• [What the exercise asks]
In full and without alteration, print the records below, minus any images.

• [Source records]
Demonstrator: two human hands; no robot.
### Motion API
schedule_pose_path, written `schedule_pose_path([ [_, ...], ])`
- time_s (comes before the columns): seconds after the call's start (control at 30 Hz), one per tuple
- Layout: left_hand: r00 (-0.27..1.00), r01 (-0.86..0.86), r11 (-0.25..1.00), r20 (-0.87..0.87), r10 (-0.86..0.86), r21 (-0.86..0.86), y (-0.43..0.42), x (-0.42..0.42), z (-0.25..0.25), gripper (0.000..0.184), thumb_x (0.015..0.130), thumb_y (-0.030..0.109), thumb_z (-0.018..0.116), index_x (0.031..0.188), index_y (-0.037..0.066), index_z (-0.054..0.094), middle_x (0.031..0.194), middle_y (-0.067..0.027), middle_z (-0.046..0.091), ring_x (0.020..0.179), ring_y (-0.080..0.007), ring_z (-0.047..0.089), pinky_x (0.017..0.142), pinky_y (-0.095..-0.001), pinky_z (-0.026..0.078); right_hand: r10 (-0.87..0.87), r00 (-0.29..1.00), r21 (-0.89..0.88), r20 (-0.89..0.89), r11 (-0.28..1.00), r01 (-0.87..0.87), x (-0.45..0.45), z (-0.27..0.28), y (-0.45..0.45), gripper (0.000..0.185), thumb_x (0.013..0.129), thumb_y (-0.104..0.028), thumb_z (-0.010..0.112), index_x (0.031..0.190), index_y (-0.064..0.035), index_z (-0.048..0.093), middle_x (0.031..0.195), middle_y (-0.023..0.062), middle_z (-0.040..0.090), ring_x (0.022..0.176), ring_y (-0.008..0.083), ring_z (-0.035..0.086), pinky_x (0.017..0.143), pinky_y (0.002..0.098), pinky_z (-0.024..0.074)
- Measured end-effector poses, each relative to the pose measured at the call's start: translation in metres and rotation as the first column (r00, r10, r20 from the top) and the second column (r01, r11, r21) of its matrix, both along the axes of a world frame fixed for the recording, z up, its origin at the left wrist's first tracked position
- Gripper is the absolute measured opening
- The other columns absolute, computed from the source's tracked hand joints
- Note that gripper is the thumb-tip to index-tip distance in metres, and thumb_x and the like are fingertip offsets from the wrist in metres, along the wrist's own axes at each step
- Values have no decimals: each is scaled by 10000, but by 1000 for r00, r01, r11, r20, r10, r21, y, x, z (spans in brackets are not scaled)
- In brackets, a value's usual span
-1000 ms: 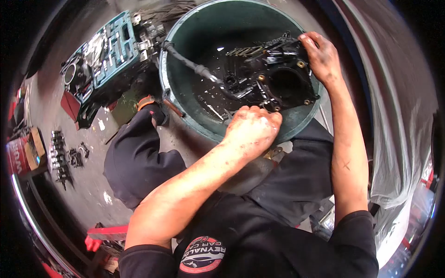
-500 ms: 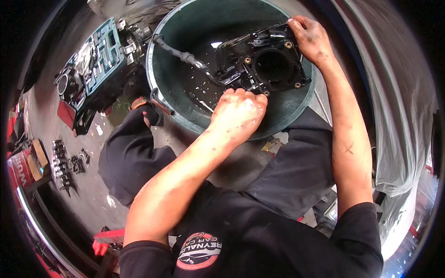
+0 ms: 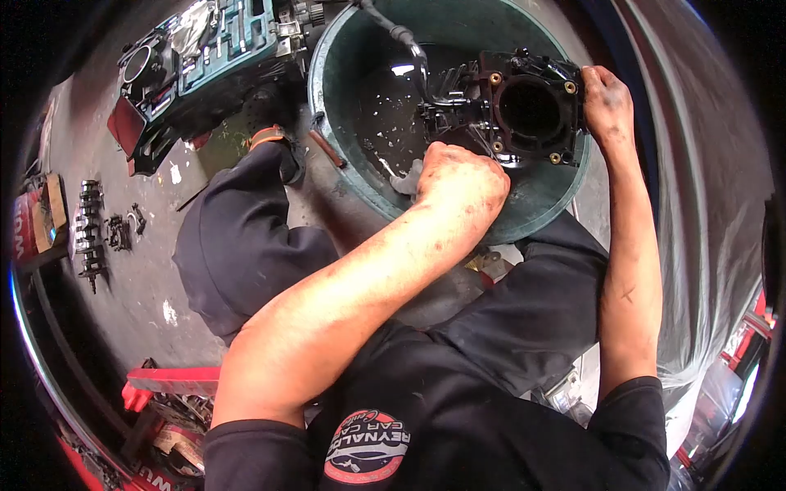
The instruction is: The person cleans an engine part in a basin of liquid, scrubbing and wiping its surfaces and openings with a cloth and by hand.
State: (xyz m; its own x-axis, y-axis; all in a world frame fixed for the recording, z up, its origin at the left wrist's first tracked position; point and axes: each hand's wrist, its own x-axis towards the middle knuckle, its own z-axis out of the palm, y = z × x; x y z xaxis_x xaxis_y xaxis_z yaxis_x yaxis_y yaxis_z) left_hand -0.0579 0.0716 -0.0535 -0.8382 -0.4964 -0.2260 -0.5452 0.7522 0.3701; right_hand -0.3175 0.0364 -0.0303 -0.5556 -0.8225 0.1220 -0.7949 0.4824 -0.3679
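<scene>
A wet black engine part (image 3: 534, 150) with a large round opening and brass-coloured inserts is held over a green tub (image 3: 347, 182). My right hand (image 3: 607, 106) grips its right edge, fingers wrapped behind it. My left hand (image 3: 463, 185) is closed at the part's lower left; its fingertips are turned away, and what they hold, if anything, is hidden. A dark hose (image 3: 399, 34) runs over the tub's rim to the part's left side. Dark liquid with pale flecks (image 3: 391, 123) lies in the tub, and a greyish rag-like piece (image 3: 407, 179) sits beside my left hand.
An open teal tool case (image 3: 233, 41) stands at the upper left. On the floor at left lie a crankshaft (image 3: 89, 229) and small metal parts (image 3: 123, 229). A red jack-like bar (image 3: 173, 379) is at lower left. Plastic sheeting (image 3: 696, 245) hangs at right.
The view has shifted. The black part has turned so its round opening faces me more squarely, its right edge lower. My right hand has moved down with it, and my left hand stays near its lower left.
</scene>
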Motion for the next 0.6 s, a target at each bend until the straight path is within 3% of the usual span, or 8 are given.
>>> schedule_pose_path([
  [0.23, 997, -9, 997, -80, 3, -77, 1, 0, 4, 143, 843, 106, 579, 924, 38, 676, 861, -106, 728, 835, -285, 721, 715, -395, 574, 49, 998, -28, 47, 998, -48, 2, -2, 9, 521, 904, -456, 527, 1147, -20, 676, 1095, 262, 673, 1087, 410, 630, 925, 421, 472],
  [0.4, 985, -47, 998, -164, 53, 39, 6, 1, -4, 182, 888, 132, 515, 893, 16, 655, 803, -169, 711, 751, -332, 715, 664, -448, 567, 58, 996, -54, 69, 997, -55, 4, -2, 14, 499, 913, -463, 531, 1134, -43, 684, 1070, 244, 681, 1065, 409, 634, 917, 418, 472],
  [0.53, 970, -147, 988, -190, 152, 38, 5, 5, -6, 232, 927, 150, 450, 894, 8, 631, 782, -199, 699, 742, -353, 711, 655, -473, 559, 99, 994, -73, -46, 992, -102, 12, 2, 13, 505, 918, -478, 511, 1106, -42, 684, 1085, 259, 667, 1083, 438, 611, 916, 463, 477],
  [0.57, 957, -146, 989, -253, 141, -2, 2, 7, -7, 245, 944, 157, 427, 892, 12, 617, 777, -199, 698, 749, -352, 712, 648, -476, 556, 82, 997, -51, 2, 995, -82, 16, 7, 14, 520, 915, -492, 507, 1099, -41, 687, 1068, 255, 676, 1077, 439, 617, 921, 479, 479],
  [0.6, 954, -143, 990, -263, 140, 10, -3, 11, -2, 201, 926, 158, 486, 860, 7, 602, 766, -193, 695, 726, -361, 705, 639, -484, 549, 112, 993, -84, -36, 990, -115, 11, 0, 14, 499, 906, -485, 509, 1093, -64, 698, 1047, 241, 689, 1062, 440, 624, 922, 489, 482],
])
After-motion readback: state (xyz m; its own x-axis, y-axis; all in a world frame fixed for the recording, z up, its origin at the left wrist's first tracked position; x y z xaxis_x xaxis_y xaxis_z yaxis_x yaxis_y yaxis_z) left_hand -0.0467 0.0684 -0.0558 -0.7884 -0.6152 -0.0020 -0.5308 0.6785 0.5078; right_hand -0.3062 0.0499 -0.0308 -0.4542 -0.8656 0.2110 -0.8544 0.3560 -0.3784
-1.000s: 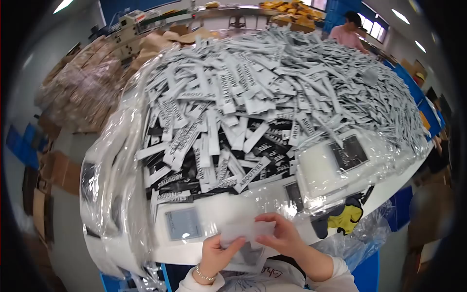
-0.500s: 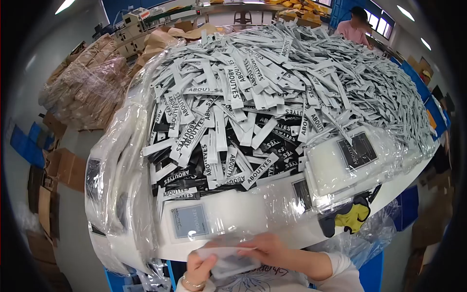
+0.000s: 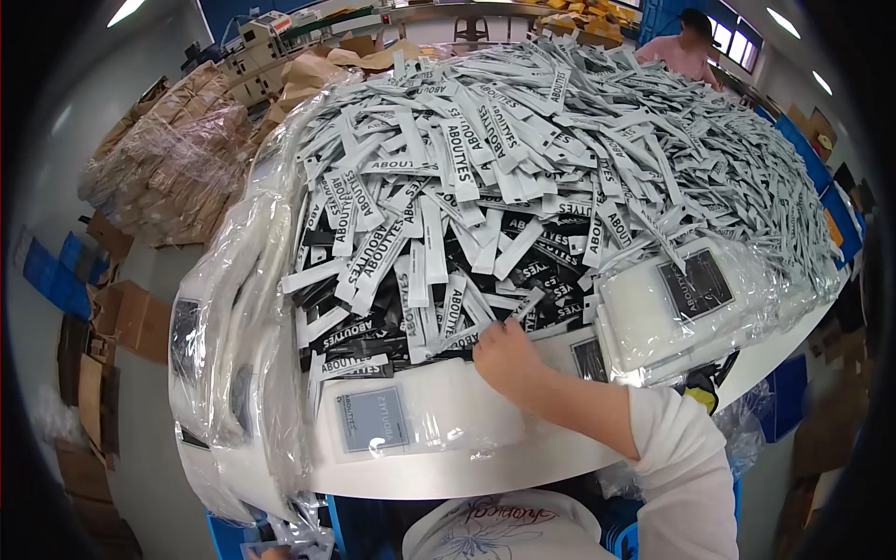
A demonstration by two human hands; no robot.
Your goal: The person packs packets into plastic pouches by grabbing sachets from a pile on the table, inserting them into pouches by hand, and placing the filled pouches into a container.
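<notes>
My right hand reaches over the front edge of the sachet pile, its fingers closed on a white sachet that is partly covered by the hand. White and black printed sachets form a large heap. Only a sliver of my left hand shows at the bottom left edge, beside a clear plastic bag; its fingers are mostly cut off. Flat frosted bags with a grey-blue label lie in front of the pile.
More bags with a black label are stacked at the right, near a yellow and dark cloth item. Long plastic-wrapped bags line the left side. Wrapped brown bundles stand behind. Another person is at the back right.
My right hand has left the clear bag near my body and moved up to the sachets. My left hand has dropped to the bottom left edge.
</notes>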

• [Written response]
Demonstrator: two human hands; no robot.
### Motion API
schedule_pose_path, written `schedule_pose_path([ [_, ...], ])`
- time_s (comes before the columns): seconds after the call's start (control at 30 Hz), one per tuple
- Layout: left_hand: r00 (-0.27..1.00), r01 (-0.86..0.86), r11 (-0.25..1.00), r20 (-0.87..0.87), r10 (-0.86..0.86), r21 (-0.86..0.86), y (-0.43..0.42), x (-0.42..0.42), z (-0.25..0.25), gripper (0.000..0.184), thumb_x (0.015..0.130), thumb_y (-0.030..0.109), thumb_z (-0.018..0.116), index_x (0.031..0.188), index_y (-0.037..0.066), index_z (-0.054..0.094), middle_x (0.031..0.194), middle_y (-0.067..0.027), middle_z (-0.046..0.091), ring_x (0.020..0.179), ring_y (-0.080..0.007), ring_z (-0.047..0.089), pinky_x (0.017..0.142), pinky_y (-0.095..-0.001), pinky_z (-0.026..0.078); right_hand: r10 (-0.87..0.87), r00 (-0.29..1.00), r21 (-0.89..0.88), r20 (-0.89..0.89), r11 (-0.28..1.00), r01 (-0.87..0.87), x (-0.45..0.45), z (-0.27..0.28), y (-0.45..0.45), gripper (0.000..0.185), thumb_x (0.013..0.129), thumb_y (-0.104..0.028), thumb_z (-0.010..0.112), index_x (0.031..0.190), index_y (-0.064..0.035), index_z (-0.048..0.093), middle_x (0.031..0.195), middle_y (-0.023..0.062), middle_z (-0.040..0.090), ring_x (0.022..0.176), ring_y (-0.008..0.083), ring_z (-0.035..0.086), pinky_x (0.017..0.143), pinky_y (0.002..0.098), pinky_z (-0.024..0.074)
- Measured end-effector poses, each relative to the pose measured at the call's start: translation in metres and rotation as the first column (r00, r10, r20 from the top) and the second column (r01, r11, r21) of its matrix, both along the axes of a world frame fixed for the recording, z up, its origin at the left wrist's first tracked position
- Gripper is the absolute measured opening
- The other columns absolute, computed from the source's tracked hand joints
- Note that gripper is the thumb-tip to index-tip distance in metres, and thumb_x and the like are fingertip offsets from the wrist in metres, along the wrist's own axes at each step
- Values have no decimals: each is scaled by 10000, but by 1000 for r00, r01, r11, r20, r10, r21, y, x, z (spans in brackets are not scaled)
- In brackets, a value's usual span
-1000 ms: 
-500 ms: 
+0 ms: 
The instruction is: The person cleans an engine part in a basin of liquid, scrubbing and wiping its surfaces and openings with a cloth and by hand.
State: (xyz m; its own x-axis, y-axis; all in a world frame fixed for the recording, z up, its origin at the left wrist's first tracked position; point and axes: each hand's wrist, its own x-axis towards the middle knuckle, its own z-axis out of the palm, y = z × x; x y z xaxis_x xaxis_y xaxis_z yaxis_x yaxis_y yaxis_z) left_hand -0.0579 0.0716 -0.0535 -0.8382 -0.4964 -0.2260 -0.5452 0.7522 0.3701; right_hand -0.3175 0.0364 -0.0303 -0.5556 -0.8225 0.1220 -0.7949 0.4824 -0.3679
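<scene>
A wet black engine part (image 3: 534, 150) with a large round opening and brass-coloured inserts is held over a green tub (image 3: 347, 182). My right hand (image 3: 607, 106) grips its right edge, fingers wrapped behind it. My left hand (image 3: 463, 185) is closed at the part's lower left; its fingertips are turned away, and what they hold, if anything, is hidden. A dark hose (image 3: 399, 34) runs over the tub's rim to the part's left side. Dark liquid with pale flecks (image 3: 391, 123) lies in the tub, and a greyish rag-like piece (image 3: 407, 179) sits beside my left hand.
An open teal tool case (image 3: 233, 41) stands at the upper left. On the floor at left lie a crankshaft (image 3: 89, 229) and small metal parts (image 3: 123, 229). A red jack-like bar (image 3: 173, 379) is at lower left. Plastic sheeting (image 3: 696, 245) hangs at right.
The view has shifted. The black part has turned so its round opening faces me more squarely, its right edge lower. My right hand has moved down with it, and my left hand stays near its lower left.
</scene>
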Motion for the next 0.6 s, a target at each bend until the straight path is within 3% of the usual span, or 8 are given.
>>> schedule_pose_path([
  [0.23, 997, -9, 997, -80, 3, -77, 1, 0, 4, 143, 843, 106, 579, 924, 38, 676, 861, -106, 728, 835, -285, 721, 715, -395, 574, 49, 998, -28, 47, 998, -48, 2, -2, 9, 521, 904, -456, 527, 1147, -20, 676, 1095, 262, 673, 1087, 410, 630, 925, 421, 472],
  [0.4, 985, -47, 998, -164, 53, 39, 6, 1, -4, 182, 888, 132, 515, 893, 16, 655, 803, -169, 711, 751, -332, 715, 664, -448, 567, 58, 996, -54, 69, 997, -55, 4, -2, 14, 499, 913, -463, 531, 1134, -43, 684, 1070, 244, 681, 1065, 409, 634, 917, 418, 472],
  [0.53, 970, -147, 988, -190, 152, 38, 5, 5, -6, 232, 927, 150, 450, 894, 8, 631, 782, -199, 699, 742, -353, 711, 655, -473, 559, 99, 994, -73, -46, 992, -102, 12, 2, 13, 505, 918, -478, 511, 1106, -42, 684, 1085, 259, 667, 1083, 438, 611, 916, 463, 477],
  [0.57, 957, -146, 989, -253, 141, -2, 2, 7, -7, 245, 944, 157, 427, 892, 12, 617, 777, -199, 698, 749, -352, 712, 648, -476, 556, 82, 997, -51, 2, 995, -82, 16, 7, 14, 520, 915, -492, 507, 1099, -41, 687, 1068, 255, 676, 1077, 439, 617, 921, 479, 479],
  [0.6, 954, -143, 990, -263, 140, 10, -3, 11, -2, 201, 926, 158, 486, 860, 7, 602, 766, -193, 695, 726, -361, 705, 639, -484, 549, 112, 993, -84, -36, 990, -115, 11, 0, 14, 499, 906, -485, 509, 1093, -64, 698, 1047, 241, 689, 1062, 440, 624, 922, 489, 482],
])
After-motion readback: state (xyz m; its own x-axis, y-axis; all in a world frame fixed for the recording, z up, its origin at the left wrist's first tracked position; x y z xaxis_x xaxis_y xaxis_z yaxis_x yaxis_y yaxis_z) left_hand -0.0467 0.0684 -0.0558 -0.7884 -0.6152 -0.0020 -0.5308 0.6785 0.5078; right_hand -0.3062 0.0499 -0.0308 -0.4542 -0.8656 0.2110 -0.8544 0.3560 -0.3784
-1.000s: 
-0.500s: 
+0.000s: 
A demonstration by two human hands; no robot.
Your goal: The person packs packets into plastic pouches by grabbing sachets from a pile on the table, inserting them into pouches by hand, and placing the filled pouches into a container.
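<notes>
My right hand reaches over the front edge of the sachet pile, its fingers closed on a white sachet that is partly covered by the hand. White and black printed sachets form a large heap. Only a sliver of my left hand shows at the bottom left edge, beside a clear plastic bag; its fingers are mostly cut off. Flat frosted bags with a grey-blue label lie in front of the pile.
More bags with a black label are stacked at the right, near a yellow and dark cloth item. Long plastic-wrapped bags line the left side. Wrapped brown bundles stand behind. Another person is at the back right.
My right hand has left the clear bag near my body and moved up to the sachets. My left hand has dropped to the bottom left edge.
</notes>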

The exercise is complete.